*WHAT IS REQUIRED:* From the first line to the last, repeat the data exactly and drop the pictures.

--- DATA SEGMENT Enclosed Below ---

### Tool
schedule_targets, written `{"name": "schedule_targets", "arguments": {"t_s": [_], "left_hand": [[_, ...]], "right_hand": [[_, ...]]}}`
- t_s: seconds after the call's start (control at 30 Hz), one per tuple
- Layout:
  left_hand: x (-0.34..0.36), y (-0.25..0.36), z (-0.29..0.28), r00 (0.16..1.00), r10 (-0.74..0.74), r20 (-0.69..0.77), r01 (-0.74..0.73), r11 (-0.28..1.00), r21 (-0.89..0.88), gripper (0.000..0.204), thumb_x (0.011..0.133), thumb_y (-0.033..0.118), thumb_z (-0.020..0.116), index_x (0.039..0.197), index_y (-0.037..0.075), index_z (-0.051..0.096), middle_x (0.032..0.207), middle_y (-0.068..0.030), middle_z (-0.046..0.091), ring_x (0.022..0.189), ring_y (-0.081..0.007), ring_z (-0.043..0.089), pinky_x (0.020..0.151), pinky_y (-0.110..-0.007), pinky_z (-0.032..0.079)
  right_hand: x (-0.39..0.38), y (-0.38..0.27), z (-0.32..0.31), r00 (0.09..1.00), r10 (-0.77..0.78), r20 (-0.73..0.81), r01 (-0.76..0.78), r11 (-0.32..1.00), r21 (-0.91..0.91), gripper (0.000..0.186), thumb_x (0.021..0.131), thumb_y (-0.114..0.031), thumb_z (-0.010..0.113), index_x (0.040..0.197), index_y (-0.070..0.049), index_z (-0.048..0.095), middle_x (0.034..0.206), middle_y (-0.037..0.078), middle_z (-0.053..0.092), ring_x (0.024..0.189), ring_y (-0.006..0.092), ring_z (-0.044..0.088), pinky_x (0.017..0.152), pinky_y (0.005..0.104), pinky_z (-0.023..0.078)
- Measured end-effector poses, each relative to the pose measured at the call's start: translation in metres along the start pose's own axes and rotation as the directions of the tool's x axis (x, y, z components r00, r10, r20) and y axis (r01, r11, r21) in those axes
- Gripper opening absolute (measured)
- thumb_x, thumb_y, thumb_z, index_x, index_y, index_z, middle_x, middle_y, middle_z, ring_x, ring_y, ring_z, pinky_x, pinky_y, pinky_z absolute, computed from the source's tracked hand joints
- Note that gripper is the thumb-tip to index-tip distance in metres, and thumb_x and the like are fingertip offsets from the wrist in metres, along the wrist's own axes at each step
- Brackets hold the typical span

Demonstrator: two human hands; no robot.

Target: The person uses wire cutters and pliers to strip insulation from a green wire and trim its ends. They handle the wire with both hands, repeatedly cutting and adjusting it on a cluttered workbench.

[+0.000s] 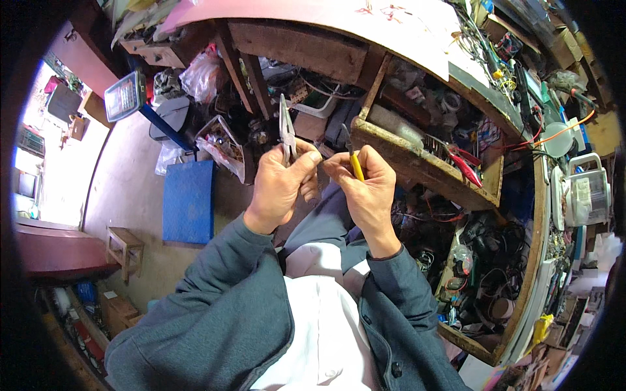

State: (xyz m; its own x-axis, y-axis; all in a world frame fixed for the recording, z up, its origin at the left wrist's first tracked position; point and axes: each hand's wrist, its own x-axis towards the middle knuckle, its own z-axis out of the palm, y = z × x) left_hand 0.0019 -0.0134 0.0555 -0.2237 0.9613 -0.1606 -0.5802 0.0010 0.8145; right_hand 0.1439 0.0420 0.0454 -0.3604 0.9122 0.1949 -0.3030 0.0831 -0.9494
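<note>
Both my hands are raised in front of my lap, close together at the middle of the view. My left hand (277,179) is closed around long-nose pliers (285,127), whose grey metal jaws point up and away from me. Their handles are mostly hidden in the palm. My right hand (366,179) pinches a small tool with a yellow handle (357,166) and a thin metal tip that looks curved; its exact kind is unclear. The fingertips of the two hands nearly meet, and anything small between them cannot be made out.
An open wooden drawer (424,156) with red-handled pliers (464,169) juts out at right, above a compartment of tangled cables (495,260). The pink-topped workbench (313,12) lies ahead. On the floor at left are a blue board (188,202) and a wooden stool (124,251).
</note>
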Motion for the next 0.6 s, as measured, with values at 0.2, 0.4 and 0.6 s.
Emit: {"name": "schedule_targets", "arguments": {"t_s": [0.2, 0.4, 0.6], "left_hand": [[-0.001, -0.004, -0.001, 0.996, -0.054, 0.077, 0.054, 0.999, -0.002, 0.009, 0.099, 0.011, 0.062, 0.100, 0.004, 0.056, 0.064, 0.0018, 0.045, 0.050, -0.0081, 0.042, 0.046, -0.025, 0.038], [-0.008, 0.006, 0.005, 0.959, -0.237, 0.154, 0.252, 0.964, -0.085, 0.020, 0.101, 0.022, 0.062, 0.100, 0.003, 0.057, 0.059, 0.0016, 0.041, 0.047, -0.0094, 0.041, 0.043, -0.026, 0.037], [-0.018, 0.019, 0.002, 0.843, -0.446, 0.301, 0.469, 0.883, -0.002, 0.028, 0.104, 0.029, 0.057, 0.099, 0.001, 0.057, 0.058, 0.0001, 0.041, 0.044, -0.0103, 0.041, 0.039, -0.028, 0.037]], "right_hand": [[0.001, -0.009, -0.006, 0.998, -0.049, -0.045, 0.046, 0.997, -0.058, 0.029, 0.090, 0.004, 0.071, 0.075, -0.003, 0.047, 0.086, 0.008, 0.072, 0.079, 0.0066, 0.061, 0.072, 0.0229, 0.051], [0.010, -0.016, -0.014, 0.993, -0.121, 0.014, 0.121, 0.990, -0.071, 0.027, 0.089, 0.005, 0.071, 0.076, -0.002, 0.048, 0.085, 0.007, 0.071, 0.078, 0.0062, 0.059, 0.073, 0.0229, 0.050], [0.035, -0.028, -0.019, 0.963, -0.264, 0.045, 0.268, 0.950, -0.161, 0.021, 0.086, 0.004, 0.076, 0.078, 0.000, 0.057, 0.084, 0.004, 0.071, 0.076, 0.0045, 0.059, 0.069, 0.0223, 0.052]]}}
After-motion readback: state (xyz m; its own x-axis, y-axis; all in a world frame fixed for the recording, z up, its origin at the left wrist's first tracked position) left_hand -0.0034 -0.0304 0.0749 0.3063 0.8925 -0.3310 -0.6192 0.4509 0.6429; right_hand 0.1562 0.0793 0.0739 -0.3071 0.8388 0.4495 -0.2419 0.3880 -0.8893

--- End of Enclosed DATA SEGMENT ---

*YOUR SOLUTION:*
### Tool
schedule_targets, written `{"name": "schedule_targets", "arguments": {"t_s": [_], "left_hand": [[_, ...]], "right_hand": [[_, ...]]}}`
- t_s: seconds after the call's start (control at 30 Hz), one per tuple
- Layout:
  left_hand: x (-0.34..0.36), y (-0.25..0.36), z (-0.29..0.28), r00 (0.16..1.00), r10 (-0.74..0.74), r20 (-0.69..0.77), r01 (-0.74..0.73), r11 (-0.28..1.00), r21 (-0.89..0.88), gripper (0.000..0.204), thumb_x (0.011..0.133), thumb_y (-0.033..0.118), thumb_z (-0.020..0.116), index_x (0.039..0.197), index_y (-0.037..0.075), index_z (-0.051..0.096), middle_x (0.032..0.207), middle_y (-0.068..0.030), middle_z (-0.046..0.091), ring_x (0.022..0.189), ring_y (-0.081..0.007), ring_z (-0.043..0.089), pinky_x (0.020..0.151), pinky_y (-0.110..-0.007), pinky_z (-0.032..0.079)
  right_hand: x (-0.39..0.38), y (-0.38..0.27), z (-0.32..0.31), r00 (0.09..1.00), r10 (-0.77..0.78), r20 (-0.73..0.81), r01 (-0.76..0.78), r11 (-0.32..1.00), r21 (-0.91..0.91), gripper (0.000..0.186), thumb_x (0.021..0.131), thumb_y (-0.114..0.031), thumb_z (-0.010..0.113), index_x (0.040..0.197), index_y (-0.070..0.049), index_z (-0.048..0.095), middle_x (0.034..0.206), middle_y (-0.037..0.078), middle_z (-0.053..0.092), ring_x (0.024..0.189), ring_y (-0.006..0.092), ring_z (-0.044..0.088), pinky_x (0.017..0.152), pinky_y (0.005..0.104), pinky_z (-0.023..0.078)
- Measured end-effector poses, each relative to the pose measured at the call's start: translation in metres along the start pose's own axes and rotation as the directions of the tool's x axis (x, y, z components r00, r10, r20) and y axis (r01, r11, r21) in those axes
- Gripper opening absolute (measured)
- thumb_x, thumb_y, thumb_z, index_x, index_y, index_z, middle_x, middle_y, middle_z, ring_x, ring_y, ring_z, pinky_x, pinky_y, pinky_z absolute, computed from the source's tracked hand joints
- Note that gripper is the thumb-tip to index-tip distance in metres, and thumb_x and the like are fingertip offsets from the wrist in metres, along the wrist's own axes at each step
- Brackets hold the typical span

Demonstrator: two human hands; no robot.

Target: The person uses wire cutters and pliers to strip insulation from a green wire and trim its ends. They handle the wire with both hands, repeatedly cutting and adjusting it on a cluttered workbench.

[+0.000s] 

State: (xyz m; its own x-axis, y-axis; all in a world frame fixed for the recording, z up, its origin at the left wrist's first tracked position; point and axes: each hand's wrist, its own x-axis towards the middle knuckle, its own z-axis out of the palm, y = z × x) left_hand 0.0019 -0.0134 0.0555 -0.2237 0.9613 -0.1606 -0.5802 0.0010 0.8145; right_hand 0.1439 0.0420 0.0454 -0.3604 0.9122 0.1949 -0.3030 0.0831 -0.9494
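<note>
Both my hands are raised in front of my lap, close together at the middle of the view. My left hand (277,179) is closed around long-nose pliers (285,127), whose grey metal jaws point up and away from me. Their handles are mostly hidden in the palm. My right hand (366,179) pinches a small tool with a yellow handle (357,166) and a thin metal tip that looks curved; its exact kind is unclear. The fingertips of the two hands nearly meet, and anything small between them cannot be made out.
An open wooden drawer (424,156) with red-handled pliers (464,169) juts out at right, above a compartment of tangled cables (495,260). The pink-topped workbench (313,12) lies ahead. On the floor at left are a blue board (188,202) and a wooden stool (124,251).
</note>
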Motion for the next 0.6 s, as measured, with values at 0.2, 0.4 and 0.6 s.
Emit: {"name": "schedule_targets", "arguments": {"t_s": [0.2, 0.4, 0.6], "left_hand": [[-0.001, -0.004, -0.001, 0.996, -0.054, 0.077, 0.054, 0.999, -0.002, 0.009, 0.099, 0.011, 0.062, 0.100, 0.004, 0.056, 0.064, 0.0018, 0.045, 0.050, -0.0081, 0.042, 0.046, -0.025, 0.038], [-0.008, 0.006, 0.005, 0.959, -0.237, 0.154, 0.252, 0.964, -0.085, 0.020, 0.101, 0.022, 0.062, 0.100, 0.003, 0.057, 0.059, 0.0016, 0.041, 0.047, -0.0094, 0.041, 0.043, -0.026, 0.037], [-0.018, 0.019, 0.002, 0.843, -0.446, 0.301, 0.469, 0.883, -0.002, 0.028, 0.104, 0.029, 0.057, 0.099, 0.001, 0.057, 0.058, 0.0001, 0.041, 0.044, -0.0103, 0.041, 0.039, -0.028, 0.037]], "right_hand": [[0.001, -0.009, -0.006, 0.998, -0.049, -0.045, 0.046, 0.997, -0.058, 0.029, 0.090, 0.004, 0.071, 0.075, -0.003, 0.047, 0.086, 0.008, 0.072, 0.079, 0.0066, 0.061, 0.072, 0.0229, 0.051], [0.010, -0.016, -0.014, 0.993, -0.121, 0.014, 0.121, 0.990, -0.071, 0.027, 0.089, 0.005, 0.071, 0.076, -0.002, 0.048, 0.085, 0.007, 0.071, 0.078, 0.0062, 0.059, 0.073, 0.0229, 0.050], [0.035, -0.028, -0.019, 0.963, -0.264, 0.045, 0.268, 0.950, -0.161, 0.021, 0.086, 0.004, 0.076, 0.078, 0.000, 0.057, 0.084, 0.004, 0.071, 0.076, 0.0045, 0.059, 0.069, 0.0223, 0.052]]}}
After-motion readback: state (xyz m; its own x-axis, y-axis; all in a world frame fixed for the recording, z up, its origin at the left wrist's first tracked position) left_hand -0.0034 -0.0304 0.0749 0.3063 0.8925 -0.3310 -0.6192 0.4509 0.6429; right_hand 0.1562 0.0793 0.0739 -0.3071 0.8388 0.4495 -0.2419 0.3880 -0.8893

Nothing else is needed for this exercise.